* Task details *
Pull every line with the word "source" out of the entries below.

Stored data section start

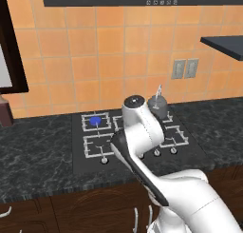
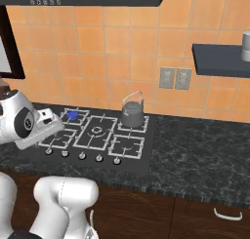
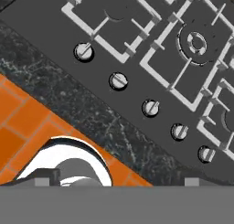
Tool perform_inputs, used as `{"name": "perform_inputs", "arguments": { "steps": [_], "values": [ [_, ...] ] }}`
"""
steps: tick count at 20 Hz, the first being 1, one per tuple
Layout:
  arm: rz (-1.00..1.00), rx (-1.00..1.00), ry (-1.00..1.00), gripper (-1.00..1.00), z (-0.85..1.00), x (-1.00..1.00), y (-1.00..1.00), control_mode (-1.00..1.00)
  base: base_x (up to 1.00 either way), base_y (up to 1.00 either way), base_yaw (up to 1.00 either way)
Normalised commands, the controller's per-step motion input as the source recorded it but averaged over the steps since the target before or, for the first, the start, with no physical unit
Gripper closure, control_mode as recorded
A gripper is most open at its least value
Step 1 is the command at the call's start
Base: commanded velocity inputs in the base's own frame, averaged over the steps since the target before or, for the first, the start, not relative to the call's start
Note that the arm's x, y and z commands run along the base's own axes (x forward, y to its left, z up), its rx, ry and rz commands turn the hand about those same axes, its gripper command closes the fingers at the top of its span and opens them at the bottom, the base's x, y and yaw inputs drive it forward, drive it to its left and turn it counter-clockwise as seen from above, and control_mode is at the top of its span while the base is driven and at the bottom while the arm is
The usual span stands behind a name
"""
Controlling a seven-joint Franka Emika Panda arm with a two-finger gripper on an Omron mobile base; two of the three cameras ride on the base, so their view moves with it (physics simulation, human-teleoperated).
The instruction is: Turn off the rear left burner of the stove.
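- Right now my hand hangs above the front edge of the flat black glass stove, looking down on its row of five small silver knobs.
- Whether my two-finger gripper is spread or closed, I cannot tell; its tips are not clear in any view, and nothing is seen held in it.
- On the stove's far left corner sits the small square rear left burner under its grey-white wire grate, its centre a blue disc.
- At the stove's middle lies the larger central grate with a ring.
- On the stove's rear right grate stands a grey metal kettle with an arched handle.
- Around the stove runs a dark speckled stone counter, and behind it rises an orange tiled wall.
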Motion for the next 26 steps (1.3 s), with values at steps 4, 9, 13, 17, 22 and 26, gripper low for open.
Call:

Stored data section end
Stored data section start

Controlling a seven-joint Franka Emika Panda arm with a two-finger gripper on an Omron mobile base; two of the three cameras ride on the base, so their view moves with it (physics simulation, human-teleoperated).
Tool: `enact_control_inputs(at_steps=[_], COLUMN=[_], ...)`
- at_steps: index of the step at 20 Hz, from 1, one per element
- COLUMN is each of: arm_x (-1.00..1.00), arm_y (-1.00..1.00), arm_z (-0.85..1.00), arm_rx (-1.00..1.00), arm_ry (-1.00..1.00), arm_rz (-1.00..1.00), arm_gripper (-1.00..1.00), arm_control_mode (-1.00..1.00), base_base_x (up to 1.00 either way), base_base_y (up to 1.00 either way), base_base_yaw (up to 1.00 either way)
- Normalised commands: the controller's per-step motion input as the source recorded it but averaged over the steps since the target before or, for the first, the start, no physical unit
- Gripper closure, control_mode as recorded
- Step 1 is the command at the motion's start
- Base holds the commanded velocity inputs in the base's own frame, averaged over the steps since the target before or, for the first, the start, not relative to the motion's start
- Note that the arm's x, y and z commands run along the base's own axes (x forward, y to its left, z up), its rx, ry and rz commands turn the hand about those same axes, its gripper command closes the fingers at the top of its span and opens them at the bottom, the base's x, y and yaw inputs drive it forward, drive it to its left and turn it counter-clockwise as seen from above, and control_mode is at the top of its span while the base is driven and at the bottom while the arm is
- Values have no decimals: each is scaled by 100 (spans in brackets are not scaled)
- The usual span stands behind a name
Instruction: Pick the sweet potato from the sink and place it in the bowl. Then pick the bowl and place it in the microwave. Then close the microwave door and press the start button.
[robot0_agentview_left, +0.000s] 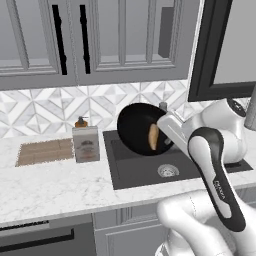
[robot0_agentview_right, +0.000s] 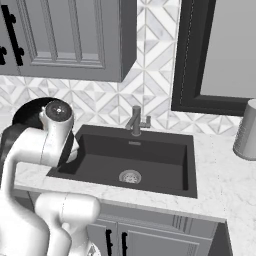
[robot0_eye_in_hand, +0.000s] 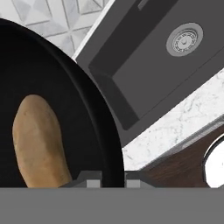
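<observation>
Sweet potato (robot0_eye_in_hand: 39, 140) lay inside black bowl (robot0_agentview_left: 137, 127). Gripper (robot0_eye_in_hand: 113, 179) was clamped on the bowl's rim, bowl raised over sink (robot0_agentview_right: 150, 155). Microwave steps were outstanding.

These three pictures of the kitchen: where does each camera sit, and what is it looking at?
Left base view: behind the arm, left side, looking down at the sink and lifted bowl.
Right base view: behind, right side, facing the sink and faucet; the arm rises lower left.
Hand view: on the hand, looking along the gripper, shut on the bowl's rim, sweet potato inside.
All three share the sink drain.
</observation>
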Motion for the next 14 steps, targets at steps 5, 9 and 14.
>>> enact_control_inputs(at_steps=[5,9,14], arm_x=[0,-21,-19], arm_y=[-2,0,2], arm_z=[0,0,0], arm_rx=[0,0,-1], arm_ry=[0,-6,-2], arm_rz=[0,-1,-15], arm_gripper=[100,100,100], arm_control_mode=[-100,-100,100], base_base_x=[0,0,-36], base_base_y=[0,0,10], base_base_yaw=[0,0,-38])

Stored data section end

* Answer to this task *
Normalised commands, the controller's per-step motion input as the source recorded it but averaged over the steps since the target before or, for the first, the start, with no physical unit
- Normalised commands: the controller's per-step motion input as the source recorded it but averaged over the steps since the target before or, for the first, the start, no physical unit

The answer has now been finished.